Dataset

Summary of methods for creating and modifying datasets.

The most common method for importing data to Labelbox is via Python SDK after setting up a cloud storage integration. With an IAM delegated access integration, you can keep your data in your cloud bucket and grant Labelbox limited access to the data on demand.

📘

Examples for all data types

The examples in this developer guide primarily use image assets. For sample approaches with other data modalities, please view the developer guide for importing data nested under each asset type in the Import/Export section of the table of contents.


Create a dataset

The only required argument when creating a dataset is the name. You can also specify the IAM integration that you have set up on your account if not specified or set to None it will use your default integration. For more details. including how to get your IAM integrations; visit our dedicated IAM integration page

dataset = client.create_dataset(
  name='<dataset_name>',
  description='<dataset_description>',	# optional
  iam_integration=None		# if not specified, will use default integration, set as None to not use delegated access.
)

Get a dataset

dataset = client.get_dataset("<dataset_id>")
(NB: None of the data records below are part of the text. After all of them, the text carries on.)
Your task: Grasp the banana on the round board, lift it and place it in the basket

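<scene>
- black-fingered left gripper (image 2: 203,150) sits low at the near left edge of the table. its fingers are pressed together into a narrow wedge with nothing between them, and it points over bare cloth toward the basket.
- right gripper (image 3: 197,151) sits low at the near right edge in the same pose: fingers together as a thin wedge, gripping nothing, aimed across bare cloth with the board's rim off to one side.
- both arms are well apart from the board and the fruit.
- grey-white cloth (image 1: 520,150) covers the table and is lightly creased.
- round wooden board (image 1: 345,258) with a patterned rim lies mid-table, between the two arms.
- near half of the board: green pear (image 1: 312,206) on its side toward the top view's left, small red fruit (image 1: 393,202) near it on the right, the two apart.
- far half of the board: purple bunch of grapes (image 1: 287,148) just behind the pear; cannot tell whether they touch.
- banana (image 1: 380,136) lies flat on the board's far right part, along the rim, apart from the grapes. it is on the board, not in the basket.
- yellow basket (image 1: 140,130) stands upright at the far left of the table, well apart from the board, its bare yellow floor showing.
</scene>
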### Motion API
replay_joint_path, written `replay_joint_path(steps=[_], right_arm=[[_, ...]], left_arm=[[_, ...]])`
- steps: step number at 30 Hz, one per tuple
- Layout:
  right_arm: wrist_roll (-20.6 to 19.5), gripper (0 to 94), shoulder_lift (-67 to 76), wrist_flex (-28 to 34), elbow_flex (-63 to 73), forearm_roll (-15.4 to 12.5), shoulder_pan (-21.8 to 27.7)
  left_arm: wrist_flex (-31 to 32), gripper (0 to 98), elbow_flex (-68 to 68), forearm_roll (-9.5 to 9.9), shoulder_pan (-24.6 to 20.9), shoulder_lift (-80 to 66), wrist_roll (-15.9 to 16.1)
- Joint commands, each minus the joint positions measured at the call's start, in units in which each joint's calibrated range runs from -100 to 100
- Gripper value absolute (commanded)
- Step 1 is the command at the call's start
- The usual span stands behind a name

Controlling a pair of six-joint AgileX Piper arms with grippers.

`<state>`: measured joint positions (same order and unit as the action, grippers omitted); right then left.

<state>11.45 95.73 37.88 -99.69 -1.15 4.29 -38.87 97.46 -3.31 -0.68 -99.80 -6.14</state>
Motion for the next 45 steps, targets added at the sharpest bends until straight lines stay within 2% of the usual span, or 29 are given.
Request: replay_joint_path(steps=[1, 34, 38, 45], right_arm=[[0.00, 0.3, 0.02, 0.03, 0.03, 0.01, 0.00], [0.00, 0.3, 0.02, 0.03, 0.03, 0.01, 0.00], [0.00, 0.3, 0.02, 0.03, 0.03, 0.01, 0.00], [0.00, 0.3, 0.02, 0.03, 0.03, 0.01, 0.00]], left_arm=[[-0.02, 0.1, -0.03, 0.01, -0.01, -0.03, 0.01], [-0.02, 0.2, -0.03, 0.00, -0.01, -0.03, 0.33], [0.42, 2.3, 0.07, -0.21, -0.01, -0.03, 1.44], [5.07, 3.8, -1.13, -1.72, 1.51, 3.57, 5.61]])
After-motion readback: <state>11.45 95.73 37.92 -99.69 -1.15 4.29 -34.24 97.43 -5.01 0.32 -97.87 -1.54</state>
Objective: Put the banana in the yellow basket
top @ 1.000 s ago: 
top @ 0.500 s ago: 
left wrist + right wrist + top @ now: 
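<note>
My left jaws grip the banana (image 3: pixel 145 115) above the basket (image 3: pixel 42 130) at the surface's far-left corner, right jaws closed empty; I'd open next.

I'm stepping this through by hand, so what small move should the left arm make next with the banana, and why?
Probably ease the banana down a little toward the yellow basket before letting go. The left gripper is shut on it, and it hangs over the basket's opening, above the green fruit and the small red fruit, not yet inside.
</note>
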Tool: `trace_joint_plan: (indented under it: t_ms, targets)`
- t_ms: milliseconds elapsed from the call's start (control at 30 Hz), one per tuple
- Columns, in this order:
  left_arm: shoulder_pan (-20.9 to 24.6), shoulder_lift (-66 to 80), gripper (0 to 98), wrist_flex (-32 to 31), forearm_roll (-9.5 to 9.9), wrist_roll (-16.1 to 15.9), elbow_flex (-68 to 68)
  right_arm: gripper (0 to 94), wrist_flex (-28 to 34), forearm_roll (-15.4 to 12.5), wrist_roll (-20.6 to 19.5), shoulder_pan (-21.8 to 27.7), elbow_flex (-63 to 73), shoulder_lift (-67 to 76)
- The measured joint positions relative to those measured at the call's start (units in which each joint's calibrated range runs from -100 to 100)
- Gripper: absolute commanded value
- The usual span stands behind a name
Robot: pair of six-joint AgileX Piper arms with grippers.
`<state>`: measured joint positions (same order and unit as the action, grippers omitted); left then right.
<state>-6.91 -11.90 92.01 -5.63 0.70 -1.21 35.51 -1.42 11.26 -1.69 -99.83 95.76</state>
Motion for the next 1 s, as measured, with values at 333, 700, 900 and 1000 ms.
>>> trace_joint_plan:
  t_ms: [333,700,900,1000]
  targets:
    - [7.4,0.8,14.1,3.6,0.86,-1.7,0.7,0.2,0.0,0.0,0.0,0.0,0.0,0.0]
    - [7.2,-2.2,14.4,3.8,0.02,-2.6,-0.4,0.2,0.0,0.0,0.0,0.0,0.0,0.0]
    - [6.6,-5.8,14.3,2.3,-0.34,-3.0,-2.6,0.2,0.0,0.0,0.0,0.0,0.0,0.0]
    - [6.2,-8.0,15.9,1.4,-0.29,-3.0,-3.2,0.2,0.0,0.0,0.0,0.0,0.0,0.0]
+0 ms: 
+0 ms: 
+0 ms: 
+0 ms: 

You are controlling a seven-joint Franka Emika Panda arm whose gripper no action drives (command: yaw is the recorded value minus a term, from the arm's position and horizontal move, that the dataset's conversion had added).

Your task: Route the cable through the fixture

# alternatively, you can get a dataset by name
dataset = client.get_datasets(where=labelbox.Dataset.name == "<dataset_name>").get_one()

Dataset Methods

Create data rows

🚧

Special character handling

Please note that certain characters like #,<, > and || are not supported in URLs and should be avoided in your file names to prevent loading issues.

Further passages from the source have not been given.